The required output is the complete listing, copied word for word.

» Supplied data
- - - -

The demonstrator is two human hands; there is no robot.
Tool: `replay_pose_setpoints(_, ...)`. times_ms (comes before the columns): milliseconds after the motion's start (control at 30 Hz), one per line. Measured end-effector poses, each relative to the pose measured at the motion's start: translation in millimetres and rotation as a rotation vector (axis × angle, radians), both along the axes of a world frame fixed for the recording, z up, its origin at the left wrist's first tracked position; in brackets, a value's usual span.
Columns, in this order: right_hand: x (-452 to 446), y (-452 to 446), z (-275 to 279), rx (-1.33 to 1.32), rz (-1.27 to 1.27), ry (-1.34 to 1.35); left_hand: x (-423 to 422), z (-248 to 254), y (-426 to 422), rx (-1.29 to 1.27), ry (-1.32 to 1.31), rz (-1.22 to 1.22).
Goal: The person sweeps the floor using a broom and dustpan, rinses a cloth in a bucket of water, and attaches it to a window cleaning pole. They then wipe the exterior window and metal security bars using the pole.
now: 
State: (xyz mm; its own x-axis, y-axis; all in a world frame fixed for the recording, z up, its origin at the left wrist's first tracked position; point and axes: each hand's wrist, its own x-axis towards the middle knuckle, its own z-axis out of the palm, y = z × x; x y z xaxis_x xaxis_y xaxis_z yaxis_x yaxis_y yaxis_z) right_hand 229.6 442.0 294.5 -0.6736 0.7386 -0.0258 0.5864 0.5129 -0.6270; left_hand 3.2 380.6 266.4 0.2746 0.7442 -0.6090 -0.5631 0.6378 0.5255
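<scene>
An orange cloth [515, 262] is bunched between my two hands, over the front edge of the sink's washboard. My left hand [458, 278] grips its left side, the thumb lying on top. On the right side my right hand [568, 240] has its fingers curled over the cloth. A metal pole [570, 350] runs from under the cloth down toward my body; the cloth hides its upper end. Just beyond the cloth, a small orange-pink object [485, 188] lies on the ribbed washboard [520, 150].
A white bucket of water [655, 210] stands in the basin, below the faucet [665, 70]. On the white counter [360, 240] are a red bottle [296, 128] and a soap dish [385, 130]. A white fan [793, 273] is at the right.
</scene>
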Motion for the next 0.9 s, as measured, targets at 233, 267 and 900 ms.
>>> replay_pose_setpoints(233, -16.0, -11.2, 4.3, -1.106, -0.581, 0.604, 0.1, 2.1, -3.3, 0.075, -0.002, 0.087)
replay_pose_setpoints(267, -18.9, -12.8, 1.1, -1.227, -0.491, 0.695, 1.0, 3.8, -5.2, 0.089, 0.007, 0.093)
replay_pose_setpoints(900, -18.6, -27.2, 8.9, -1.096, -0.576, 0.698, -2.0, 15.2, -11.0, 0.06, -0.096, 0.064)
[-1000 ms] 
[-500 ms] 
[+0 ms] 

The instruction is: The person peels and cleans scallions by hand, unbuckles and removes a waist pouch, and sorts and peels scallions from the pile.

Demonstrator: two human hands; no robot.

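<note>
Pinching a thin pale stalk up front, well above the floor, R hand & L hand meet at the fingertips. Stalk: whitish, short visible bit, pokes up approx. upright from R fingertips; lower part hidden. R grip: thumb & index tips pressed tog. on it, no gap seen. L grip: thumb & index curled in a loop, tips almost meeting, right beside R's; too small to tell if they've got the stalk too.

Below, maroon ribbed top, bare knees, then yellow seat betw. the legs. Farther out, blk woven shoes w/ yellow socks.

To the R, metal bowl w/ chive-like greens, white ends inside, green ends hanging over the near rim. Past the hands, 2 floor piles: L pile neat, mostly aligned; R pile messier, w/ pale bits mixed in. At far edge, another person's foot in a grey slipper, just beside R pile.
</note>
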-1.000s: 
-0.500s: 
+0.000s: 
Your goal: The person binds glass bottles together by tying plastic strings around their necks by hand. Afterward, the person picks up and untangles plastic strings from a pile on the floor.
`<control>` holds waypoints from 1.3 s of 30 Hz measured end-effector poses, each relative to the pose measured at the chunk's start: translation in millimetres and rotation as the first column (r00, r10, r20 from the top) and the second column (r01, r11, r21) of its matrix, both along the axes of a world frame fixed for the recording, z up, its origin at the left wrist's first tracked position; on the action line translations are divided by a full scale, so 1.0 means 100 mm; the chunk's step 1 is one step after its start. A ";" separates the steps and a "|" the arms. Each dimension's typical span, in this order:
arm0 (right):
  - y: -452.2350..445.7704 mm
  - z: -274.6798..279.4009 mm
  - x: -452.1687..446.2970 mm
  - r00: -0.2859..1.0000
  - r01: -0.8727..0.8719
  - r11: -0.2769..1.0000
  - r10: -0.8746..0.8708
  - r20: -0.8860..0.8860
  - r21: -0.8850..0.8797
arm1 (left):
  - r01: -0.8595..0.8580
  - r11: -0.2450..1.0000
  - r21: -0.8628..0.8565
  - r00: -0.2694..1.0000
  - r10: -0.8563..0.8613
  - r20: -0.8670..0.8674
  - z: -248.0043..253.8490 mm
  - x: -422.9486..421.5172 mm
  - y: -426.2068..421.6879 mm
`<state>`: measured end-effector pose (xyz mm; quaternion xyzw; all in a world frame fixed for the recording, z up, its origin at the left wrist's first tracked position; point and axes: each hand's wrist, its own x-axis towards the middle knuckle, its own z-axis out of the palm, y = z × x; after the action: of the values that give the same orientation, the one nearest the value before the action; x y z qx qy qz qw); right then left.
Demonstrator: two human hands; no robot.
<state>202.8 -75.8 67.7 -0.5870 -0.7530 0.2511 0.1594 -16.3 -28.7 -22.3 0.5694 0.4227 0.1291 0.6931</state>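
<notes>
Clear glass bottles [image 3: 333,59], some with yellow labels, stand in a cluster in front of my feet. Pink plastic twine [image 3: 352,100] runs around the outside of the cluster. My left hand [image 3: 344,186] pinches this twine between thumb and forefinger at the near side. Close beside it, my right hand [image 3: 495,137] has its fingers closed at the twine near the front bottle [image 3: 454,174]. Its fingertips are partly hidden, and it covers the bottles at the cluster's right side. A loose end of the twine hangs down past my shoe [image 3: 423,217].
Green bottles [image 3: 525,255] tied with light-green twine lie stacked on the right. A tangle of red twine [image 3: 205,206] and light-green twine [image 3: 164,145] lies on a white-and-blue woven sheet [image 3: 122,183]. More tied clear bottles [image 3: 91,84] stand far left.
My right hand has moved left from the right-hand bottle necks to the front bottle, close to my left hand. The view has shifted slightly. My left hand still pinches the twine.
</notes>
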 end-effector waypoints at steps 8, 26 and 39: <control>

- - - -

» Written answer
The demonstrator is two human hands; there is no robot.
Tool: `replay_pose_setpoints(_, ...)`. times_ms (comes before the columns): milliseconds after the motion's start (control at 30 Hz), one per line. Measured end-effector poses, each relative to the pose measured at the motion's start: translation in millimetres and rotation as a rotation vector (axis × angle, radians), both along the axes of a world frame fixed for the recording, z up, its origin at the left wrist's first tracked position; in brackets, a value's usual span.
Columns, in this order: right_hand: x (-452 to 446), y (-452 to 446), z (-275 to 279), rx (-1.33 to 1.32), rz (-1.27 to 1.27), ry (-1.34 to 1.35); left_hand: x (-423 to 422), z (-248 to 254), y (-426 to 422), rx (-1.29 to 1.27), ry (-1.32 to 1.31), rz (-1.22 to 1.22).
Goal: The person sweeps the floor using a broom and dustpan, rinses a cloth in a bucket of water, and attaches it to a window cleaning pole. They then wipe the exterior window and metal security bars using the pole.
now: 
State: (xyz mm; its own x-axis, y-axis; all in a world frame fixed for the recording, z up, its origin at the left wrist's first tracked position; point and axes: each hand's wrist, its own x-axis towards the middle knuckle, its own z-axis out of the palm, y = z × x; x y z xaxis_x xaxis_y xaxis_z yaxis_x yaxis_y yaxis_z) right_hand 229.6 442.0 294.5 -0.6736 0.7386 -0.0258 0.5864 0.5129 -0.6270; left_hand 3.2 380.6 266.4 0.2746 0.7442 -0.6090 -0.5631 0.6378 0.5255
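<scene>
An orange cloth [515, 262] is bunched between my two hands, over the front edge of the sink's washboard. My left hand [458, 278] grips its left side, the thumb lying on top. On the right side my right hand [568, 240] has its fingers curled over the cloth. A metal pole [570, 350] runs from under the cloth down toward my body; the cloth hides its upper end. Just beyond the cloth, a small orange-pink object [485, 188] lies on the ribbed washboard [520, 150].
A white bucket of water [655, 210] stands in the basin, below the faucet [665, 70]. On the white counter [360, 240] are a red bottle [296, 128] and a soap dish [385, 130]. A white fan [793, 273] is at the right.
</scene>
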Motion for the next 0.9 s, as measured, targets at 233, 267 and 900 ms.
>>> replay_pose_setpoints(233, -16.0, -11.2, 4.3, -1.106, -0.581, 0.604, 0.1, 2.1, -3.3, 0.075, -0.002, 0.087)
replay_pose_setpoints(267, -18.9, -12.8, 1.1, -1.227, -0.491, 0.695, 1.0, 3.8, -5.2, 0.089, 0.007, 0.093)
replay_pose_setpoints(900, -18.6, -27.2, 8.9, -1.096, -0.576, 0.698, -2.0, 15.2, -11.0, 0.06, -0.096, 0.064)
[-1000 ms] 
[-500 ms] 
[+0 ms] 

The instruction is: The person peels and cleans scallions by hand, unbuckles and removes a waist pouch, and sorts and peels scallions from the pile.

Demonstrator: two human hands; no robot.

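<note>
Pinching a thin pale stalk up front, well above the floor, R hand & L hand meet at the fingertips. Stalk: whitish, short visible bit, pokes up approx. upright from R fingertips; lower part hidden. R grip: thumb & index tips pressed tog. on it, no gap seen. L grip: thumb & index curled in a loop, tips almost meeting, right beside R's; too small to tell if they've got the stalk too.

Below, maroon ribbed top, bare knees, then yellow seat betw. the legs. Farther out, blk woven shoes w/ yellow socks.

To the R, metal bowl w/ chive-like greens, white ends inside, green ends hanging over the near rim. Past the hands, 2 floor piles: L pile neat, mostly aligned; R pile messier, w/ pale bits mixed in. At far edge, another person's foot in a grey slipper, just beside R pile.
</note>
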-1.000s: 
-0.500s: 
+0.000s: 
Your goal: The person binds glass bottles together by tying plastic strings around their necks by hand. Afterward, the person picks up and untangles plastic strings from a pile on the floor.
`<control>` holds waypoints from 1.3 s of 30 Hz measured end-effector poses, each relative to the pose measured at the chunk's start: translation in millimetres and rotation as the first column (r00, r10, r20 from the top) and the second column (r01, r11, r21) of its matrix, both along the axes of a world frame fixed for the recording, z up, its origin at the left wrist's first tracked position; on the action line translations are divided by a full scale, so 1.0 means 100 mm; the chunk's step 1 is one step after its start. A ";" separates the steps and a "|" the arms. Each dimension's typical span, in this order:
arm0 (right):
  - y: -452.2350..445.7704 mm
  - z: -274.6798..279.4009 mm
  - x: -452.1687..446.2970 mm
  - r00: -0.2859..1.0000
  - r01: -0.8727..0.8719
  - r11: -0.2769..1.0000
  - r10: -0.8746..0.8708
  - r20: -0.8860..0.8860
  - r21: -0.8850..0.8797
arm1 (left):
  - r01: -0.8595..0.8580
  - r11: -0.2450..1.0000
  - r21: -0.8628..0.8565
  - r00: -0.2694..1.0000
  - r10: -0.8563..0.8613
  - r20: -0.8670..0.8674
  - z: -248.0043..253.8490 mm
  - x: -422.9486..421.5172 mm
  - y: -426.2068..421.6879 mm
`<state>`: measured end-effector pose (xyz mm; quaternion xyzw; all in a world frame fixed for the recording, z up, its origin at the left wrist's first tracked position; point and axes: each hand's wrist, its own x-axis towards the middle knuckle, its own z-axis out of the palm, y = z × x; after the action: of the values that give the same orientation, the one nearest the value before the action; x y z qx qy qz qw); right then left.
Demonstrator: two human hands; no robot.
<state>202.8 -75.8 67.7 -0.5870 -0.7530 0.2511 0.1594 -16.3 -28.7 -22.3 0.5694 0.4227 0.1291 0.6931</state>
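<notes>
Clear glass bottles [image 3: 333,59], some with yellow labels, stand in a cluster in front of my feet. Pink plastic twine [image 3: 352,100] runs around the outside of the cluster. My left hand [image 3: 344,186] pinches this twine between thumb and forefinger at the near side. Close beside it, my right hand [image 3: 495,137] has its fingers closed at the twine near the front bottle [image 3: 454,174]. Its fingertips are partly hidden, and it covers the bottles at the cluster's right side. A loose end of the twine hangs down past my shoe [image 3: 423,217].
Green bottles [image 3: 525,255] tied with light-green twine lie stacked on the right. A tangle of red twine [image 3: 205,206] and light-green twine [image 3: 164,145] lies on a white-and-blue woven sheet [image 3: 122,183]. More tied clear bottles [image 3: 91,84] stand far left.
My right hand has moved left from the right-hand bottle necks to the front bottle, close to my left hand. The view has shifted slightly. My left hand still pinches the twine.
</notes>
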 end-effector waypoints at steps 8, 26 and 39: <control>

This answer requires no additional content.